What's actually different:
- Schema: Custom sites can ship a clean unified JSON-LD @graph at build time. WordPress relies on plugins which often produce duplicate or conflicting schema.
- HTML cleanliness: WordPress themes accumulate cruft — inline styles, unused scripts, render-blocking resources. Custom builds emit only what's needed.
- Indexation control: Custom builds let you control every meta, canonical and noindex deliberately. WordPress's defaults sometimes index things you don't want indexed.
When WordPress wins
To be fair to WordPress, there are real cases where it's the right answer:
- You publish weekly editorial content with multiple contributors who need their own logins, drafts, and a review workflow.
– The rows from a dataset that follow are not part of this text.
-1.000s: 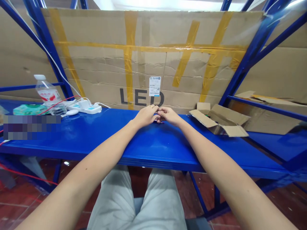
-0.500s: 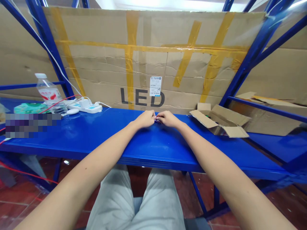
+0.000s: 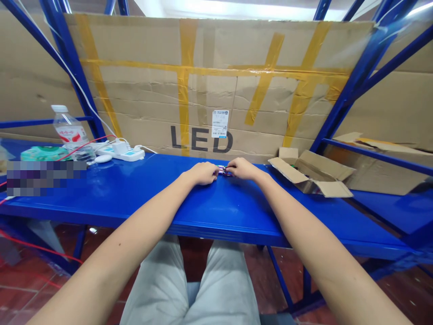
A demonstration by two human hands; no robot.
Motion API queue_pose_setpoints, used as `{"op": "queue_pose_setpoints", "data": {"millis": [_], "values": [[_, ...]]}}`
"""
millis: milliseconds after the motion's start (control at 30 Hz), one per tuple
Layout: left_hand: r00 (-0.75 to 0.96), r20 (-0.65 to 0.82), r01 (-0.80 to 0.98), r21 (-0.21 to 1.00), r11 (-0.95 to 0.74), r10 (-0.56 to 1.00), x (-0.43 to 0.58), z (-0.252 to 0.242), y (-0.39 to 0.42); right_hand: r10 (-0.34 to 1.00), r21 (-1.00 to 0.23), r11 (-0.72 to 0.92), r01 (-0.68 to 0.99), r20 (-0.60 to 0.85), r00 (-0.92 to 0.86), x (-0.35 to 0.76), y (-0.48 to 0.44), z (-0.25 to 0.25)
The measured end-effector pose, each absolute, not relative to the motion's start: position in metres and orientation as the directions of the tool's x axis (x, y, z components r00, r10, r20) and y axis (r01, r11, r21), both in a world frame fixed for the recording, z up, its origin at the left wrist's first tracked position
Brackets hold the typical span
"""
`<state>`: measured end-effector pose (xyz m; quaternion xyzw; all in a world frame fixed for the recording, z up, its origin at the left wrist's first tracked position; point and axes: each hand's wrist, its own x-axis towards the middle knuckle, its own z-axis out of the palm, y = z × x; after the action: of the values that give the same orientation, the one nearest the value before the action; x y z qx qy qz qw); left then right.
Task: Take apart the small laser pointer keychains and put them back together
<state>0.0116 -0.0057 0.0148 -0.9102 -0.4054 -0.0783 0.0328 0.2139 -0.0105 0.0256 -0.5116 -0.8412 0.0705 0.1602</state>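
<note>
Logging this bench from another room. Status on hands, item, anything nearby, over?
Left hand and right hand at small shiny item, grip unclear. Item between them at blue table, partly hidden. Open carton to the right, apart from hands.

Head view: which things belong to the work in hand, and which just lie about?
In use: left hand, right hand, small shiny item between them, blue table.
Apparently lying about: bottle, green packet, white power strip, open carton (contents unclear).
</note>
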Motion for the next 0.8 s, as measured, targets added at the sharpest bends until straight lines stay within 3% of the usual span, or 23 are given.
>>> {"op": "queue_pose_setpoints", "data": {"millis": [167, 433, 567, 800], "values": [[0.675, 0.121, 0.732, 0.018, -0.681, 0.728, 0.008, 0.017, -0.001, 0.88, -0.331, 0.474, 0.816, 0.16, -0.446, 0.212, -0.012, 0.025], [0.621, 0.038, 0.771, 0.153, -0.618, 0.783, -0.006, 0.022, 0.007, 0.89, -0.402, 0.417, 0.815, -0.002, -0.456, 0.211, -0.017, 0.026], [0.569, 0.053, 0.81, 0.14, -0.57, 0.821, -0.007, 0.024, 0.007, 0.894, -0.402, 0.365, 0.84, -0.103, -0.437, 0.209, -0.018, 0.026], [0.458, 0.031, 0.863, 0.223, -0.453, 0.888, -0.003, 0.028, 0.002, 0.897, -0.398, 0.351, 0.847, -0.116, -0.427, 0.208, -0.016, 0.025]]}}
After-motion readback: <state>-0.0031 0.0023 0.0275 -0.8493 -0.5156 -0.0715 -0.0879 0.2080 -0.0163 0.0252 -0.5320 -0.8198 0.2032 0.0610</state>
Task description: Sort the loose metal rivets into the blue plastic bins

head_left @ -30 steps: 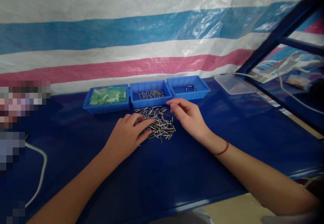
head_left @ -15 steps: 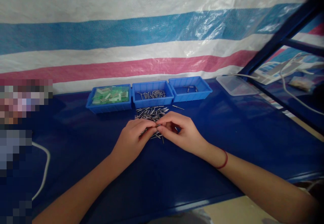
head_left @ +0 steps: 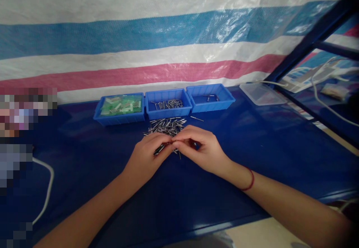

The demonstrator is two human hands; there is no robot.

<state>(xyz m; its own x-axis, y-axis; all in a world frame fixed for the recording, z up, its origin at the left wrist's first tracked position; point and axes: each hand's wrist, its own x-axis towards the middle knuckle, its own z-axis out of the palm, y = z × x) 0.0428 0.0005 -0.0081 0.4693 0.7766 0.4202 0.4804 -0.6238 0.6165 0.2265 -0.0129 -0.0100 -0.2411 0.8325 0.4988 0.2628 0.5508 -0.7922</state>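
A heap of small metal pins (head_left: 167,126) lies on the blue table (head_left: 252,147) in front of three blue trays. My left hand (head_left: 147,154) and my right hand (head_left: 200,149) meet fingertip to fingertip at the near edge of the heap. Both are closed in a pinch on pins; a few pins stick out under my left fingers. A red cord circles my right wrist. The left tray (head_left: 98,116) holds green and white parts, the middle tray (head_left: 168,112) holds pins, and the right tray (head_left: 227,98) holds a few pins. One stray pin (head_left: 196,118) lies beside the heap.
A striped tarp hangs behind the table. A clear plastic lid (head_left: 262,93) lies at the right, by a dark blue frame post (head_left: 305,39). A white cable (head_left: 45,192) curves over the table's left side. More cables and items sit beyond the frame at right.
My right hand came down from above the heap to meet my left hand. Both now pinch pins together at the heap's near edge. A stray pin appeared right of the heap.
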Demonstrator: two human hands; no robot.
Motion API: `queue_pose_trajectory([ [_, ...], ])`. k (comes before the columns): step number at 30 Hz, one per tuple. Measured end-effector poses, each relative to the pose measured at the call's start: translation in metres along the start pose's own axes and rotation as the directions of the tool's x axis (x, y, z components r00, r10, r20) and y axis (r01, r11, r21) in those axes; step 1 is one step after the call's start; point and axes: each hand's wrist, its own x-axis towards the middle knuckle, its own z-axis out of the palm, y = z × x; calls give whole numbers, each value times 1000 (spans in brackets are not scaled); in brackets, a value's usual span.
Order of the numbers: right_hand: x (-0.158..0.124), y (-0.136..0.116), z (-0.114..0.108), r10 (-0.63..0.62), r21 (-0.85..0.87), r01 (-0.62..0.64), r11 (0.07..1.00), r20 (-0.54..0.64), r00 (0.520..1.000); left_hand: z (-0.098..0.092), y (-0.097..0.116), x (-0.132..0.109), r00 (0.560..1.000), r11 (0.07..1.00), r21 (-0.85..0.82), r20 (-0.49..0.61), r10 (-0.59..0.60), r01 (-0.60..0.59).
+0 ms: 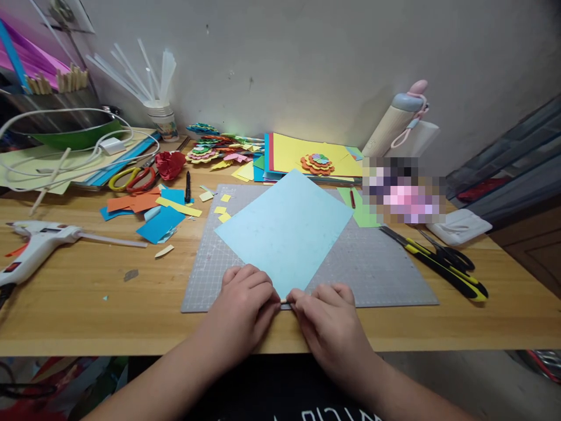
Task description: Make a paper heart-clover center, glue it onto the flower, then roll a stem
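A light blue sheet of paper [289, 228] lies turned like a diamond on the grey cutting mat [385, 275], one corner toward me. At that near corner my left hand [249, 301] and my right hand [326, 316] pinch a thin stick [284, 302] between them, by the mat's front edge. Most of the stick is hidden under my fingers. Both hands have their fingers curled and closed, with a small gap between the fingertips.
Left are a glue gun [39, 245], blue paper scraps [162, 223], scissors [142, 178] and a cup of clear sticks [164, 123]. Paper flowers [318, 164] sit behind. A yellow-black cutter [438, 266], black scissors [451, 255] and a bottle [388, 126] are right.
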Motion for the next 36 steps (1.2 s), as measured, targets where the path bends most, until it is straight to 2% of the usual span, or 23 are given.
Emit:
queue_pose_trajectory([
  [5, 9, 3, -2, 14, 47, -16, 999, 46, 999, 0, 1, 0, 999, 999, 18, 31, -29, 28],
  [9, 13, 7, -2, 94, 140, -113, 984, 136, 986, 0, 2, 0, 998, 998, 52, 53, 17, -20],
  [14, 17, 8, -3, 159, 222, -202, 954, 198, 967, 2, 2, 0, 999, 999, 51, 31, 15, -17],
  [21, 15, 12, -4, 155, 292, -221, 930, 234, 960, 11, 10, 4, 995, 992, 102, -62, -73, 79],
  [24, 12, 14, -8, 147, 352, -194, 916, 156, 977, 13, 11, 5, 993, 994, 68, -88, -78, 84],
  [27, 8, 14, -11, 60, 192, -64, 979, 27, 998, 14, 10, 4, 991, 996, 33, -106, -78, 82],
  [29, 6, 13, -11, 1, 61, 0, 998, -17, 1000, 13, 10, 4, 991, 996, 23, -108, -80, 83],
  [36, 5, 12, -4, -49, -69, 46, 997, -40, 998, 14, 9, 4, 992, 996, 20, -99, -82, 85],
])
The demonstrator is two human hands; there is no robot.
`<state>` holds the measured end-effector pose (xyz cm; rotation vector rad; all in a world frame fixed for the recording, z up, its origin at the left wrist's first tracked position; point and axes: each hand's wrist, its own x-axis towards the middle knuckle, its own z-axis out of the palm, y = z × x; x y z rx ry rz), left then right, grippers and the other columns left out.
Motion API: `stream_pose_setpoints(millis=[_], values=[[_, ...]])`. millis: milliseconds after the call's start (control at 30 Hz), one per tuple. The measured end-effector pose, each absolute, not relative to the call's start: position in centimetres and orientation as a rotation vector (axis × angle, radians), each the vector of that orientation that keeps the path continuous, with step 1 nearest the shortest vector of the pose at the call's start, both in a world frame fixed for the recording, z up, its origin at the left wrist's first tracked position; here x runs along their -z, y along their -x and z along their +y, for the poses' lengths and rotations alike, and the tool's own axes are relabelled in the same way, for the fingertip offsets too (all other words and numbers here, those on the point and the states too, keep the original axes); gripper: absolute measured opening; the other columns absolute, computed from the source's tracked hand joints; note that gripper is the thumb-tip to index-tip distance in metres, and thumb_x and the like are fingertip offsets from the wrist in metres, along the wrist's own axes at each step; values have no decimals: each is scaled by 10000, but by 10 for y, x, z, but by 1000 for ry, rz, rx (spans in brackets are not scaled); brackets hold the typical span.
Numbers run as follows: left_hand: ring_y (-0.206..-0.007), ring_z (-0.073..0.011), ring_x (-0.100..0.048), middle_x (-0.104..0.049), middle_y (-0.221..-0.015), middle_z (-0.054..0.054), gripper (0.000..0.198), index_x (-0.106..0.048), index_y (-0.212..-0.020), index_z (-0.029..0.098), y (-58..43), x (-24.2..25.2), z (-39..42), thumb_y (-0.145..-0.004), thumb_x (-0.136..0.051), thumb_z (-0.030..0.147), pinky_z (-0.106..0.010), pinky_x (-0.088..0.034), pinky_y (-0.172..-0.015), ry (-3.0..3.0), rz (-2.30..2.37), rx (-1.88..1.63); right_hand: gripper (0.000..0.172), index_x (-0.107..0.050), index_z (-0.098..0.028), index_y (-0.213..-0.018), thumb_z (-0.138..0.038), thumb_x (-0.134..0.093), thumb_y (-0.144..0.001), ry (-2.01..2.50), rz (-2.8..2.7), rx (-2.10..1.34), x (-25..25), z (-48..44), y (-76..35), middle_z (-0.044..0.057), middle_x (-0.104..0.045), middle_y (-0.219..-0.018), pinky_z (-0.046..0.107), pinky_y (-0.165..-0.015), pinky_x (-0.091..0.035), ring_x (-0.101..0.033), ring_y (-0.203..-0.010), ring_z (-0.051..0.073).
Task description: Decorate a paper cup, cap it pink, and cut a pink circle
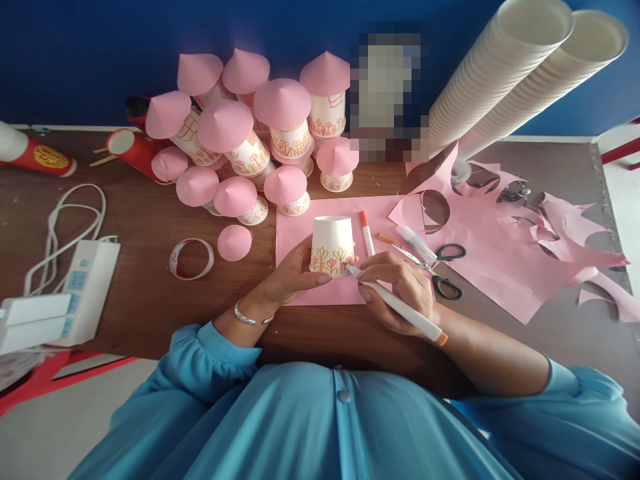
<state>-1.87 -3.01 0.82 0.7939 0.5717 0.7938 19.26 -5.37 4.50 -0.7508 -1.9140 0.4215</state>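
Observation:
My left hand (295, 270) is closed around a white paper cup (333, 235), held upside down with its wide rim at the bottom. Orange and yellow flowers and leaves are drawn in a band along that rim. In my right hand (400, 293) is a white marker (410, 313) with an orange end, its tip at the lower right of the drawn band. Beneath the cup lies a pink paper sheet (295, 233). On it rest a second marker (367, 233) with a red-orange cap and a loose orange cap (385, 237).
Several decorated cups with pink paper cones (283, 103) stand at the back. To the right are scissors (440, 267), a glue stick (416, 243), pink offcuts (520, 267) and tall cup stacks (500, 67). A tape roll (191, 259) and power strip (93, 293) lie left.

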Motion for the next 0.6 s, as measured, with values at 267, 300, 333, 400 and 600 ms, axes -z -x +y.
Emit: stream_pose_setpoints(millis=[267,300,333,400,600], values=[[-1149,-333,-712,-754,-1214,-126,642,-644,-1285,221,18,-8,-30,-710,-910,324,-496,-524,-1037,-779,620,-793,251,-598,-223,-1080,-86,-597,-870,762,-1901,-409,-45,-54,-192,22,-687,-784,283,-584,-599,-719,-687,190],[-1147,-331,-711,-753,-1215,-126,642,-645,-1283,220,19,-7,-30,-708,-911,325,-492,-525,-1033,-778,621,-796,241,-598,-221,-1071,-85,-597,-872,759,-1898,-409,-45,-54,-191,22,-683,-779,283,-581,-597,-716,-682,189],[-1145,-329,-710,-751,-1217,-125,642,-645,-1283,220,19,-6,-30,-708,-911,325,-489,-526,-1030,-777,620,-798,231,-598,-218,-1063,-85,-598,-874,756,-1897,-408,-45,-54,-191,22,-680,-775,283,-579,-595,-713,-678,188],[-1143,-324,-709,-747,-1227,-124,639,-643,-1287,223,19,-5,-30,-714,-907,320,-484,-526,-1024,-780,612,-799,214,-596,-210,-1051,-85,-599,-877,747,-1900,-406,-46,-54,-191,25,-673,-771,281,-575,-592,-710,-671,186],[-1172,-335,-699,-735,-1269,-131,644,-632,-1292,231,19,-5,-30,-717,-907,327,-475,-528,-1019,-806,609,-803,216,-583,-205,-1048,-79,-598,-874,747,-1932,-433,-49,-55,-192,26,-671,-778,273,-570,-591,-712,-672,179]])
- You run an ecommerce store with 50+ products, frequent inventory changes, and need WooCommerce's plugin ecosystem (though Shopify is usually better for serious ecommerce).
- Your team already knows WordPress intimately and the productivity loss of switching outweighs the technical benefits.
Verdict for small businesses
If you're a plumber, salon, consultant, accountant, gym, café, photographer, electrician, lawyer or any small service business with a website that needs 6-10 pages, a contact form, decent local SEO and to load fast on a mid-range phone — get a custom build. It's cheaper over five years, faster, more secure, ranks better, and you actually own it.
If you don't believe me, the next time you're on someone's WordPress site, open Chrome DevTools → Network tab → reload. Compare the request count, transfer size and time-to-interactive with this site. The numbers tell the story.
This isn't a "WordPress is bad" rant. WordPress is a remarkable piece of software. It's just the wrong tool for most small business websites.